Da Redação*
Jurista ligado à OAB afirma que proposta aprovada na Câmara de São Paulo viola princípios constitucionais e promove discriminação contra a população LGBTQIA+.
O projeto de lei aprovado nesta semana pela Câmara Municipal de São Paulo, que pretende proibir a participação de crianças e adolescentes em eventos ligados à pauta LGBTQIA+, foi classificado como inconstitucional pelo advogado Ariel de Castro Alves, integrante da Comissão de Defesa dos Direitos da Criança e do Adolescente do Conselho Federal da OAB.
De autoria do vereador Rubinho Nunes (União Brasil), o texto ainda precisará passar por uma segunda votação no plenário antes de seguir para eventual sanção. A proposta determina que eventos LGBTQIA+ sejam realizados apenas em espaços fechados, com controle de acesso de menores, além de proibir ocupações ou interdições de vias públicas.
Segundo Ariel, a medida afronta diretamente princípios previstos na Constituição Federal, especialmente o da igualdade perante a lei. “O projeto estabelece uma discriminação explícita ao restringir apenas eventos LGBTQIA+, como a Parada do Orgulho LGBT, sem aplicar o mesmo critério a festas populares, shows ou ao carnaval”, afirmou o jurista à Agência Brasil.

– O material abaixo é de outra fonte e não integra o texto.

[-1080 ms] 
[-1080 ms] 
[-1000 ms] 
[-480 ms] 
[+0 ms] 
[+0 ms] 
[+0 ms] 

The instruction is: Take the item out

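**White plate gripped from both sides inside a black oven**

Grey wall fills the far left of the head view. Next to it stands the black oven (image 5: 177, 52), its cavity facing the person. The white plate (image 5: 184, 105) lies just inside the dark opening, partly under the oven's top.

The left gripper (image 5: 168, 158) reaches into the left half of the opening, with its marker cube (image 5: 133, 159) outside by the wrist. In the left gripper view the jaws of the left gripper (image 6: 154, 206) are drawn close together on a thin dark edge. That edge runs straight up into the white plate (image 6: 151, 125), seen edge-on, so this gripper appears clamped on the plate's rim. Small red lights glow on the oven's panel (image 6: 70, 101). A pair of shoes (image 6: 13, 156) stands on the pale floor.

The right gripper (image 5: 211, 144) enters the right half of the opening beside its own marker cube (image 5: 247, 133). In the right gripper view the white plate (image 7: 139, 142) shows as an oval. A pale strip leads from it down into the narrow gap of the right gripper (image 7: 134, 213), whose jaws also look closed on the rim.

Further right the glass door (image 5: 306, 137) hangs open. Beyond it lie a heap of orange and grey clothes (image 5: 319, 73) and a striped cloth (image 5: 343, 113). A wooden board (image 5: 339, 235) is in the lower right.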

Crítica à seletividade da proposta
Para o advogado, o projeto apresenta tratamento desigual e discriminatório ao focar exclusivamente manifestações ligadas à diversidade sexual e de gênero. Ele ressalta que a Constituição brasileira não permite restrições desse tipo e lembra que o Supremo Tribunal Federal já enquadrou a LGBTfobia como crime, equiparando-a ao racismo.
Ariel também argumenta que a proposta entra em choque com direitos garantidos pelo Estatuto da Criança e do Adolescente (ECA), como liberdade, participação cultural e exercício da cidadania. Na avaliação dele, impedir a presença de menores acompanhados pelos pais em um evento público representa ainda uma limitação indevida à liberdade de expressão e de reunião.
“A Parada LGBT não é apenas uma festa. Trata-se também de uma manifestação política, cultural e social, reconhecida oficialmente no calendário turístico da cidade”, afirmou o especialista, ao defender que a atividade possui dimensão pública muito além do entretenimento.
Participação de famílias
O jurista pondera que crianças e adolescentes devem ser protegidos conforme prevê a legislação, especialmente os menores de 14 anos, que precisam estar acompanhados pelos responsáveis. Ao mesmo tempo, ele ressalta que cabe às famílias decidir sobre a participação dos filhos em eventos dessa natureza.
“Pais e mães têm o direito de educar seus filhos sobre diversidade, cidadania e convivência social. Isso não pode ser restringido por uma legislação discriminatória”, declarou. Segundo Ariel, a própria Parada do Orgulho LGBTQIA+ de São Paulo já possui setores específicos voltados à presença de famílias com crianças.
Na justificativa do projeto, o vereador Rubinho Nunes afirma que eventos públicos ligados à pauta LGBTQIA+ poderiam constranger famílias que não concordam com as reivindicações defendidas pelos manifestantes. O texto sustenta que atividades desse tipo deveriam ocorrer em locais fechados “para proteger crianças e adolescentes de conteúdos impróprios”.
STF já discute tema semelhante
O Supremo Tribunal Federal já analisa ações contra uma lei semelhante aprovada no Amazonas, que também tenta restringir a presença de menores em paradas LGBTQIA+. O relator do caso, ministro Gilmar Mendes, votou pela inconstitucionalidade da norma.
Até o momento, os ministros Alexandre de Moraes, Cármen Lúcia, Edson Fachin e Luís Roberto Barroso acompanharam o entendimento do relator, favorável à derrubada da legislação amazonense.